With BGP, your provider gives you all of the routes they have (the easy part), and listens to your route announcements and then redistributes some or all of those to their peers and customers. This is the hard part (for them - just worry about understanding and configuring your end for now). The net difference is "just" that they may start advertising a more specific route (no mean task in a complicated network designed, as most networks are, to prevent the accidental "leaking" of more specific routes) or that the routes that they normally advertise for you under just their ASN will now have your ASN attached as well.
And you don't really need "full routes" so that you can "run defaultless" if you're single-homed. Since every packet destined for the Internet (as opposed to your internal network ) is going to go out the same router interface, it doesn't matter whether it's via one default route or via searching a list of 45,000 or more routes heard via BGP.
The only really valid reason is that you want to be able to have more control in advertising your routes. Of course, you'll have to argue around the flap argument even if you have your own provider-independent address space (if you're singly- connected to the 'net, why bother all of the routers in the world by telling them whether you're reachable or not currently) and the routing-table space argument (if you're in your provider's IP space or "aggregate announcement"), why pollute the routing tables with an extra few routes by announcing your routes more specifically?
You're on your own for the answers to these questions. If you think you have a good case, either talk to your current or potential provider, or perhaps send a question off to the inet-access list and see if anyone can help.
If you do want to configure BGP and are single-homed, follow the instructions on how to announce your networks (routes), and either filter all incoming routes - or accept them if you feel you really want to.
So the most important thing about being multi-homed is the ability to have your routes advertised to your providers - and by them to their providers and peers (i.e. to "the rest of the Internet"). Doing this basic level of route advertisement is not hard. You just have to do it in a paranoid way.
If you screw up BGP routing you may get slapped down pretty hard. Screwups with BGP route advertisements can be felt all over the Internet. To repeat: Screwups with BGP route advertisements can be felt all over the Internet. If your provider is smart, they will also implement "filters" to prevent you from screwing them and the Internet up.

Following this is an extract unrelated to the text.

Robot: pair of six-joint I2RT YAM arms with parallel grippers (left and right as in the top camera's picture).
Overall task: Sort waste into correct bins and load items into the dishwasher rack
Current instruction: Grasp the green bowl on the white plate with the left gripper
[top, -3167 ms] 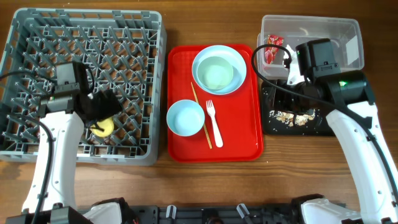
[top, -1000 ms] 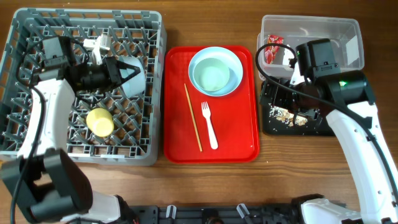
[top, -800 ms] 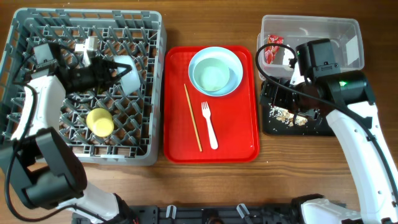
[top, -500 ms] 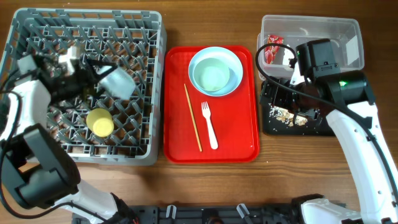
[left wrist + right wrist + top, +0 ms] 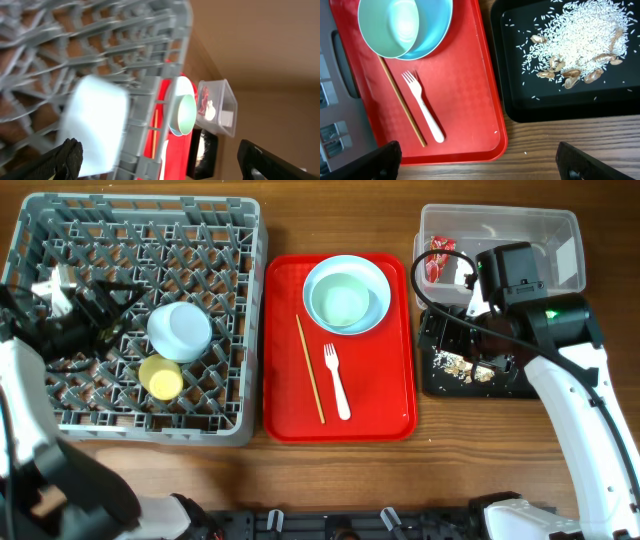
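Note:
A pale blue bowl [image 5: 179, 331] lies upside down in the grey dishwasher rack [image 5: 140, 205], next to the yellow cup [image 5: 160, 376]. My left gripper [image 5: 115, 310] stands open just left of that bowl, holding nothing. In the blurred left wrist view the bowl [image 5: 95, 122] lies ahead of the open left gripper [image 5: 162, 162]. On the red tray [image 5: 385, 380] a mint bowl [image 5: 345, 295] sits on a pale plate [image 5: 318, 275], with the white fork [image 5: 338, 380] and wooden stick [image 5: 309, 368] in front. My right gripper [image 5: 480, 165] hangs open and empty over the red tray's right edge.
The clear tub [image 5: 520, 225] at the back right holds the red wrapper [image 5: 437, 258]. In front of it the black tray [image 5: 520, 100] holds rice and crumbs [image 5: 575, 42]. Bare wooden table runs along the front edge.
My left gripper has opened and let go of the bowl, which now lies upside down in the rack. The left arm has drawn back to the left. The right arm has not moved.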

But don't count on it.
If you were to announce a route that was more specific than, say, the otherwise-best route for Yahoo's web servers, you would black-hole Yahoo for a period of time. Needless to say, they would not be very happy with you. The solution is to do good filtering on your end - and for your provider to also do excellent filtering wherever possible.
Before you start playing with BGP, you might really want to wait and read the "Configuring a Cisco Router" document (also coming out in the next few months). If you do go ahead and are implementing BGP for the first time, get a friend or another provider to review your proposed configs for you before implementing them. And for a summary of BGP-related Cisco commands, see the BGP Cisco Commands sidebar.
We'll talk a bit about how you load-balance incoming and outgoing traffic to and from your network. Incoming traffic is controlled by how you announce your routes to the world (packets will flow into your network because someone out there heard and is using a route announcement). Outgoing traffic is controlled by the routes that you allow to flow into your border router(s) - and is thus much easier to control and tune.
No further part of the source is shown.